Alba-co zockt 64.000 euro bei jauch – und lacht sich schlapp
Vladimir Bogojevic saß nicht auf der Bank, sondern im Hotseat. Der Co-Trainer von Alba Berlin drehte am Dienstagabend bei „Wer wird Millionär?“ den Tempo-Regler auf Anschlag und schlug sich wie ein Routinier durch den Fragenkatalog. 64.000 Euro rauschten auf sein Konto – und das, obwohl er sich selbst nicht für besonders schlau hält. „Ich bin Trainer, kein Quizmaster“, sagte er danach lachend.

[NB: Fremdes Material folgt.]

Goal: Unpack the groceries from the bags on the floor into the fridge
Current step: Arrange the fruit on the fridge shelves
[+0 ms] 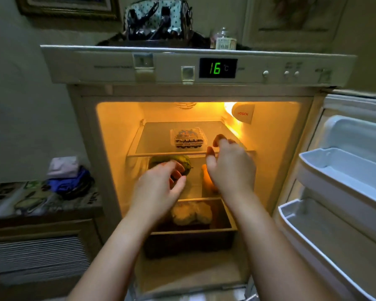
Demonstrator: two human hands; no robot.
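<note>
The fridge (195, 68) stands open, its interior lit yellow, and the display on the top panel reads 16 °C. On the upper glass shelf (156, 137) sits a clear plastic clamshell box (188, 138) holding dark round berries, probably blueberries, though the glare makes that hard to confirm. Below that shelf, on the left, lies a round green melon (178, 160), and to its right an orange item (206, 177) is mostly hidden behind the right forearm. At the bottom, a dark drawer (189, 240) is pulled partway out and contains a pale, crumpled plastic bag (191, 212) whose contents cannot be made out.

Both of the person's arms reach into the compartment. The left hand (159, 187) hovers just in front of the melon with its fingers loosely curled and parted, holding nothing. The right hand (230, 164) is raised at the front edge of the upper shelf, fingers spread and slightly bent, also holding nothing. The door (356, 170) swings out to the right, and its two white door bins (339, 177) show nothing inside. A patterned bag (156, 16) and a small jar (224, 39) rest on top of the fridge
</note>
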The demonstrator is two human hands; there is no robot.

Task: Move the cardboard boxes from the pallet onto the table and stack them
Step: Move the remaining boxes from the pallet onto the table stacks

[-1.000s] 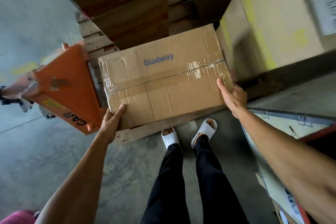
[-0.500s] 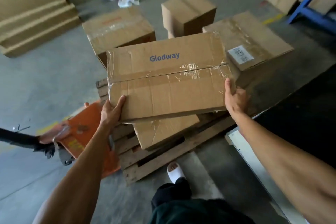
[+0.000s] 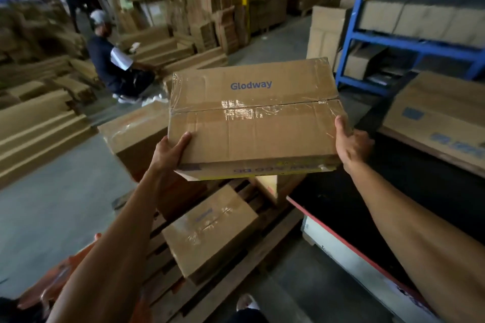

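Note:
A taped cardboard box marked "Glodway" [image 3: 252,118] hangs in the air in front of me, well above the wooden pallet [image 3: 236,265]. My left hand [image 3: 170,152] grips its near left corner and my right hand [image 3: 351,144] grips its right side. On the pallet below lie a smaller taped box [image 3: 210,233] and a larger box [image 3: 133,136] to the left. The dark-topped table [image 3: 393,191] with a white and red side stands at the right. A big flat box [image 3: 441,118] lies on its far side.
An orange pallet jack [image 3: 60,283] sits at the lower left. A person [image 3: 112,60] crouches on the floor beyond the pallet among stacks of flattened cardboard [image 3: 39,123]. Blue shelving [image 3: 409,42] with boxes stands at the back right. My foot [image 3: 246,304] is by the pallet.
Both hands have lifted the Glodway box off the pallet and raised it high. My view has tilted up from the floor to the warehouse.

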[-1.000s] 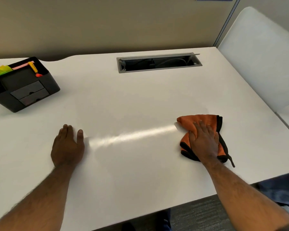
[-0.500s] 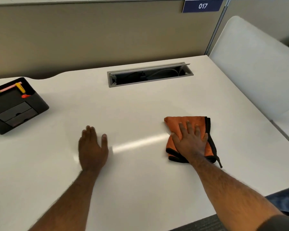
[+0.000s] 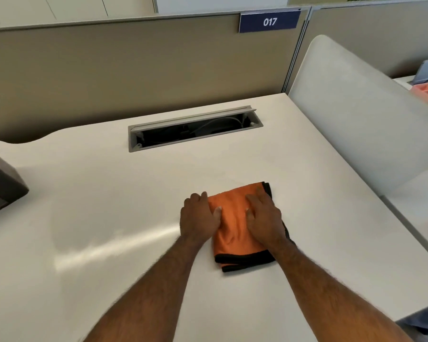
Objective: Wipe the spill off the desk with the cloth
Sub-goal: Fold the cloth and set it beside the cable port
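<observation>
Orange cloth [image 3: 237, 228], black-edged and folded, is lying flat on the white desk [image 3: 109, 193] right of centre, well in front of the open cable tray [image 3: 195, 128].

Head view, only one: both hands are now pressing on the cloth. Left hand [image 3: 199, 218] has come across from its earlier resting spot out on the bare desk and is sitting flat on the cloth's left edge, fingers spread, thumb on the fabric. Right hand [image 3: 266, 217] is staying flat on the right half, fingers spread; neither is pinching anything.

Pale shiny streak [image 3: 114, 245] is running leftward from the cloth across the desk; whether wet residue or just glare, cannot tell.

Black organiser [image 3: 3, 191] is sitting at the far left edge, well apart.

Judgement: two-handed pressing suggests the wiping is nearly finishing, or a firmer pass over the streak is coming.
</observation>
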Available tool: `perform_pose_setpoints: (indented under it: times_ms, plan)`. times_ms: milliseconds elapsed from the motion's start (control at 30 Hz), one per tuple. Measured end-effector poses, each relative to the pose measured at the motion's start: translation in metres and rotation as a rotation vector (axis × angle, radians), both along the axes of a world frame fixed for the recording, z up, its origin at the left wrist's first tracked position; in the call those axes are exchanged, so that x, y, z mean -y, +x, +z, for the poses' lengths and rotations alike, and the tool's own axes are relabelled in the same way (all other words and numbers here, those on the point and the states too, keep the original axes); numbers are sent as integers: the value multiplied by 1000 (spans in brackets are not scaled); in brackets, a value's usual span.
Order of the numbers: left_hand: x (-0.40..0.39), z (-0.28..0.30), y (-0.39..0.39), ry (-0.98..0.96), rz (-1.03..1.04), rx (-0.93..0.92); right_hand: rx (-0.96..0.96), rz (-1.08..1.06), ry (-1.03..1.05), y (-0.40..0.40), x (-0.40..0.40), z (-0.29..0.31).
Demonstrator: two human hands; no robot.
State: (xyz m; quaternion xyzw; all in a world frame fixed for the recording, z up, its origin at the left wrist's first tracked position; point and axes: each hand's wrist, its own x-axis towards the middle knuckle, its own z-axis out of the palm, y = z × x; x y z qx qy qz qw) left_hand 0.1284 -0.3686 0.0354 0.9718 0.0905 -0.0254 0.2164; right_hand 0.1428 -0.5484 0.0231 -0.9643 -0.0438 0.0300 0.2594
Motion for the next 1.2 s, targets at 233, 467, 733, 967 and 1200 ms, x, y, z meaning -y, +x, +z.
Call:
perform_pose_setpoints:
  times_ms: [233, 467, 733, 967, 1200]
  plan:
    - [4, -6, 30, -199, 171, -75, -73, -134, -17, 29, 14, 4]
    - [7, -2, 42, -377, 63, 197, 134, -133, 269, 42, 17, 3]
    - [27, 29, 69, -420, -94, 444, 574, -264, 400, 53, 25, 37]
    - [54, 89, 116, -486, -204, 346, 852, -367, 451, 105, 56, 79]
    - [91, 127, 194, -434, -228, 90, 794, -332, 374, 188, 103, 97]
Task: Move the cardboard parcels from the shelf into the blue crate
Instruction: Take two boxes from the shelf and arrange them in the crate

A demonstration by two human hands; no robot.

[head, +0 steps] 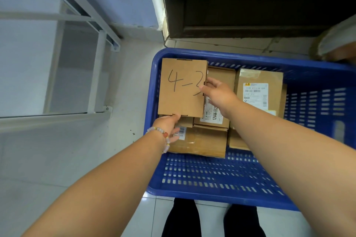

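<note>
Both hands hold a flat cardboard parcel [182, 87] marked "4-3" over the far left corner of the blue crate [212, 175]. The left hand [169, 124] grips its near edge, fingers curled under it. The right hand [217, 92] pinches its right edge between thumb and fingers. Beneath and beside it, other parcels [259, 92] lie packed together inside the crate, which stands on the floor [67, 150].

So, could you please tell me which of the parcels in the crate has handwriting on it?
The flat parcel at the far-left corner of the blue crate, marked "4-3" by hand. Both hands grip it; the other parcels carry only printed labels or none.
</note>
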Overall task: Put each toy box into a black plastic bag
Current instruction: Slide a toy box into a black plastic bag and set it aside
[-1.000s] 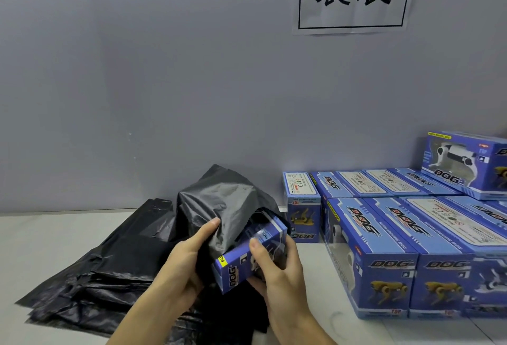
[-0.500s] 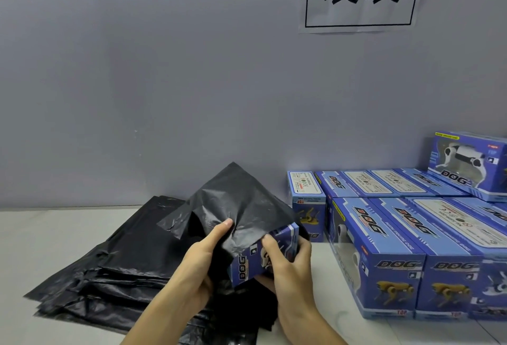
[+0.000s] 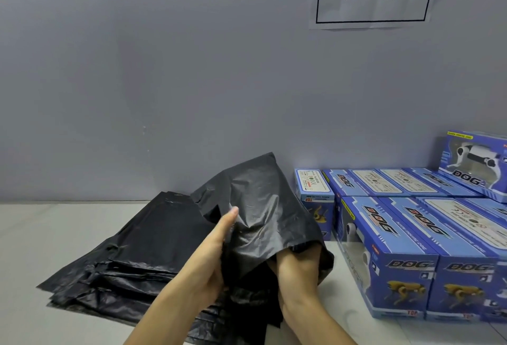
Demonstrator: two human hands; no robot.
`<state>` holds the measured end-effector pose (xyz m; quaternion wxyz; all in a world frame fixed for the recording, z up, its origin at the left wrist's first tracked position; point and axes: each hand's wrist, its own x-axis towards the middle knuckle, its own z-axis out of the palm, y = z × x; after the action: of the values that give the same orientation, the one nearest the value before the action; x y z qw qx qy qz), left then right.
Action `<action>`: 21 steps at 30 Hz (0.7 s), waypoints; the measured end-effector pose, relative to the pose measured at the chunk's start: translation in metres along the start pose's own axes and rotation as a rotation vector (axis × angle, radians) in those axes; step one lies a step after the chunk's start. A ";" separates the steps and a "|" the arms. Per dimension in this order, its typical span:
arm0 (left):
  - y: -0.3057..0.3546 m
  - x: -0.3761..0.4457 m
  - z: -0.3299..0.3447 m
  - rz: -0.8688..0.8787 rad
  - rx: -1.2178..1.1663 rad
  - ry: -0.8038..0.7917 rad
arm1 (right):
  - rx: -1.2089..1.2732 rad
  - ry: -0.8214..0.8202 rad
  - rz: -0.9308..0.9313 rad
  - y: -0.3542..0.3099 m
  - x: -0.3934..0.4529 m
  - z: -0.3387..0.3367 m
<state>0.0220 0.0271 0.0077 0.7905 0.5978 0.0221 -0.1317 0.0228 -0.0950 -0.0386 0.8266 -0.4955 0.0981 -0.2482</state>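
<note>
**Box out of sight inside the bag, right hand in after it**

The box is not visible now: the black bag [image 3: 263, 207] covers the place where it would be, and its tented shape suggests the box sits inside, up and away from the wrist of the right hand [image 3: 297, 269]. That hand goes into the bag's mouth from below; its fingers are hidden by the plastic, so I cannot tell whether they grip the box or lie flat against it.

The left hand [image 3: 211, 257] holds the bag's left edge, thumb on top of the film and the other fingers curled beneath, pinching the plastic.

The bag's long axis runs from the mouth near the person up toward the wall. Judging from this, the next move turns on the right hand, the nearer one to the box, drawing back along that axis while the left keeps the mouth open.

More bags [image 3: 131, 257] lie stacked to the left; unbagged boxes [image 3: 389, 237] stand to the right on the table [image 3: 41, 235].
</note>
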 end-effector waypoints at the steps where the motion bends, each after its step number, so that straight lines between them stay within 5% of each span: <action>1: 0.000 0.000 0.000 -0.008 -0.030 0.002 | -0.007 0.002 0.005 0.000 -0.001 -0.001; 12: -0.001 -0.002 -0.011 -0.142 0.010 -0.089 | -0.123 -0.152 0.099 -0.006 -0.003 0.005; 21: -0.001 0.006 -0.022 -0.029 -0.025 0.087 | -0.550 -0.196 0.234 -0.028 -0.001 0.001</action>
<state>0.0307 0.0465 -0.0006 0.7940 0.5928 0.0668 -0.1168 0.0134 -0.1051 -0.0137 0.6901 -0.7074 0.1378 -0.0666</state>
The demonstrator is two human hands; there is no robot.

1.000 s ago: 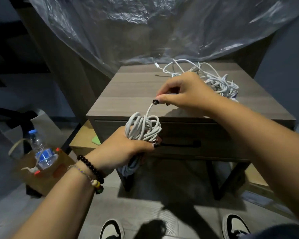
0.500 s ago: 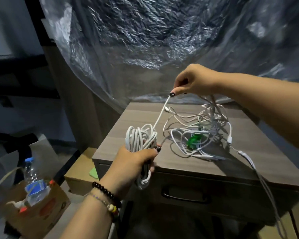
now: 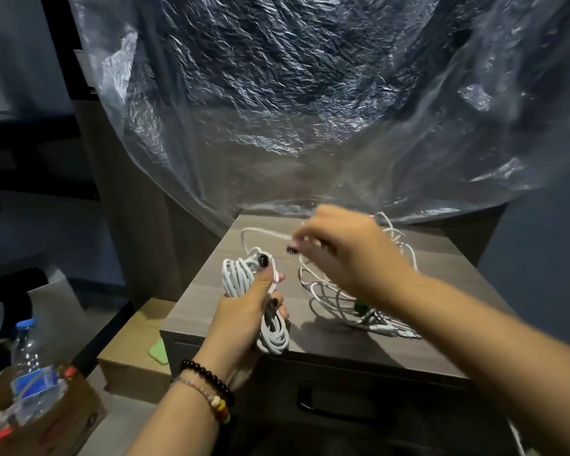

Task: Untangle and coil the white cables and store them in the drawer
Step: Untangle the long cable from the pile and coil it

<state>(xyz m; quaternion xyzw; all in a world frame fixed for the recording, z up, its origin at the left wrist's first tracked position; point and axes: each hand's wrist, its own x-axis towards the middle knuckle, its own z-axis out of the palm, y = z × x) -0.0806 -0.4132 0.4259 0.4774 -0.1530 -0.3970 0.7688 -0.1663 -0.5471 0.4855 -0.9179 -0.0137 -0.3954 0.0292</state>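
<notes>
Head view, left to right. Water bottle [image 3: 30,366] standing in a cardboard box [image 3: 63,422] on the floor. My left hand [image 3: 244,320] grips the coiled white cable [image 3: 244,278], thumb pressed along the loops, over the left front part of the bench [image 3: 448,258]. One strand rises from the coil to my right hand [image 3: 339,255] (blurred), whose fingers pinch its end above the benchtop. Beneath and beyond that hand lies the tangled pile of white cables [image 3: 329,291] on the bench. Drawer [image 3: 359,393] below, closed, with a dark handle.
</notes>
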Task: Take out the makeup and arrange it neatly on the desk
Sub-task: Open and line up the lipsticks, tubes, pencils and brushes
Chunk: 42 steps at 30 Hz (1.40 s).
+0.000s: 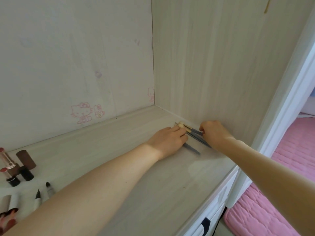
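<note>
Several thin makeup brushes (193, 136) with grey-blue handles and pale tips lie on the pale wooden desk (119, 147), near its back right corner. My left hand (167, 141) rests over the tip ends, fingers curled on one brush whose handle sticks out below the hand. My right hand (214, 133) pinches the handle of another brush close to the side panel. At the far left stand open lipsticks (7, 165) and a brown cap (26, 159). Two dark-tipped pens (43, 193) lie near my left forearm.
The desk sits in an alcove with a back wall (76, 65) bearing pink cartoon stickers and a side panel (221, 57) on the right. White drawers (216, 206) are below the desk edge. A pink quilted bed (265, 210) lies at the right.
</note>
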Each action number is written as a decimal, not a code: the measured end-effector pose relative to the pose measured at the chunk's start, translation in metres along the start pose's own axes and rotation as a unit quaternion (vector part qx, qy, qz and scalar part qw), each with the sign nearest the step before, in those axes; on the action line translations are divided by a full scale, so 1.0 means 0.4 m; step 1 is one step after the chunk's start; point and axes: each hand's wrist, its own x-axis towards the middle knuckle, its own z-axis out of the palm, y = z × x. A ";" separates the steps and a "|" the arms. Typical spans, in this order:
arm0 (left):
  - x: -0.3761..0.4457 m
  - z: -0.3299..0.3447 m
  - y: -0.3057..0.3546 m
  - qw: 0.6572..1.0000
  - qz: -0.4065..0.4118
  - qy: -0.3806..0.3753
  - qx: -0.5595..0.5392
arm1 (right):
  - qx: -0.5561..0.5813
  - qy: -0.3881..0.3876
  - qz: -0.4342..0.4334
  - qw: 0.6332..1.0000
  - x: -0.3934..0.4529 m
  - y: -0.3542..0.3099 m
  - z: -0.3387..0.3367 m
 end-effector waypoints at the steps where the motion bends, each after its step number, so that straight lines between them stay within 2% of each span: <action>1: -0.006 0.008 -0.006 1.000 0.018 0.022 0.014 | -0.001 -0.004 0.002 1.000 0.002 -0.002 0.000; 7: -0.036 -0.012 -0.012 0.997 0.021 0.079 0.007 | 0.017 -0.029 0.006 0.999 0.015 -0.013 -0.011; 13: -0.054 -0.014 -0.033 1.000 0.010 0.008 -0.012 | 0.060 -0.005 0.025 0.998 0.024 -0.030 -0.029; 15: -0.046 -0.011 -0.032 1.000 0.000 0.016 -0.016 | 0.074 -0.017 0.033 0.997 0.030 -0.034 -0.024; 18: -0.025 -0.004 -0.026 0.998 -0.011 0.037 -0.043 | 0.051 -0.033 0.022 0.998 0.040 -0.042 -0.019; 25: -0.006 0.018 -0.027 0.998 0.020 0.021 -0.050 | -0.014 -0.066 0.016 0.998 0.058 -0.049 -0.009; 29: -0.011 0.008 -0.027 0.998 0.039 0.058 -0.003 | -0.031 -0.112 0.021 0.993 0.045 -0.051 -0.022; 32: -0.023 -0.007 -0.026 0.996 0.042 0.072 0.024 | -0.020 -0.120 0.021 0.992 0.035 -0.046 -0.030; 35: -0.033 -0.028 -0.026 0.999 0.021 0.038 0.027 | 0.001 -0.125 0.022 0.992 0.023 -0.043 -0.044; 40: -0.034 -0.070 -0.009 0.996 -0.056 -0.074 0.013 | 0.040 -0.111 0.036 0.992 0.009 -0.050 -0.042; 42: -0.044 -0.076 -0.005 0.994 -0.038 -0.099 0.021 | 0.065 -0.110 0.052 0.990 0.005 -0.055 -0.033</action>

Die meisten Zuschauer erkannten ihn sofort. 57 Länderspiele, zehn Jahre Bundesliga, 1999 mit Nowitzki bei der EM – die Basketball-Fans wissen, wer da antritt. Günther Jauch wusste es nicht und fragte trotzdem nach dem Beruf. „Co-Trainer“, sagte Bogojevic. „Aha, und was machen Sie beruflich?“ Die Antwort kam trocken: „Ich erkläre 2,10-Meter-Leuten, wo sie stehen sollen.“
Der moment, der alles entschied
Bei 64.000 Euro lag er mit 41 Prozent Zuschauer-Hilfe richtig: Die Easy-Rider-Bikes rollten nach New Orleans. Davor hatte er schon Zohran Mamdani als neuen New Yorker Bezirksbürgermeister aussortiert – mit dem 50:50-Joker. „Ich kenne den Typen nicht, aber seine Politik klingt nach Brooklyn, nicht nach Bronx“, begründete er die Wahl. Jauch lachte, das Publikum applaudierte. Die Entscheidung war ihm wichtiger als das Geld: „Wenn ich vor 16.000 Euro scheitere, erzählen das die Jungs im Training ewig.“
Telefonjoker Jonas Mattisseck, Albas Kapitän, schwitzte derweil zu Hause. „Ich bin 26 – Easy Rider hab ich nur vom Hörensagen“, gestand er später. Bogojevic hatte ihn kurz zuvor abgelehnt: „Zu jung für die Siebziger.“ Stattdessen rief er einen Kumpel an, der sich mit Motorrädern auskennt. Der konnte nicht ran. Also ließ er die Community sprechen – und die lieferte.

Die rechnung ohne haus
Mit 125.000 Euro wurde es ernst. Frage: Welches Mineral ist der Hauptbestandteil des Gesteins Diorit? Die Antwort wusste er nicht, und seine drei neuen deutschen Wörter halfen auch nicht weiter. „Ich kenne nur Luftfahrzeugführer, Lichtzeichenanlage und Postwertzeichen“, sagte er und verabschiedete sich mit 64.000 Euro. Die bauen gerade ein Haus in Charlottenburg. „Bei uns fließt kein Bundesliga-Gehalt, sondern Leidenschaft. Das Geld kommt gerade recht.“
Am Ende blieb die Erkenntnis: Basketball ist schnell, aber Quizschnelligkeit ist was anderes. Bogojevic brauchte 3,33 Sekunden, um Usain Bolt vor Klitschko zu setzen – das reichte für den Speed-Check und für ein neues Sofa. „Ich habe gelernt: Besser 64.000 sicher als 125.000 risikofrei“, sagte er. Dann ging er zurück in die Halle, wo die nächste Frage schon wartet: Wie stoppt man einen Pick-and-Roll? Die Antwort kennt er. Die 64.000 Euro auch.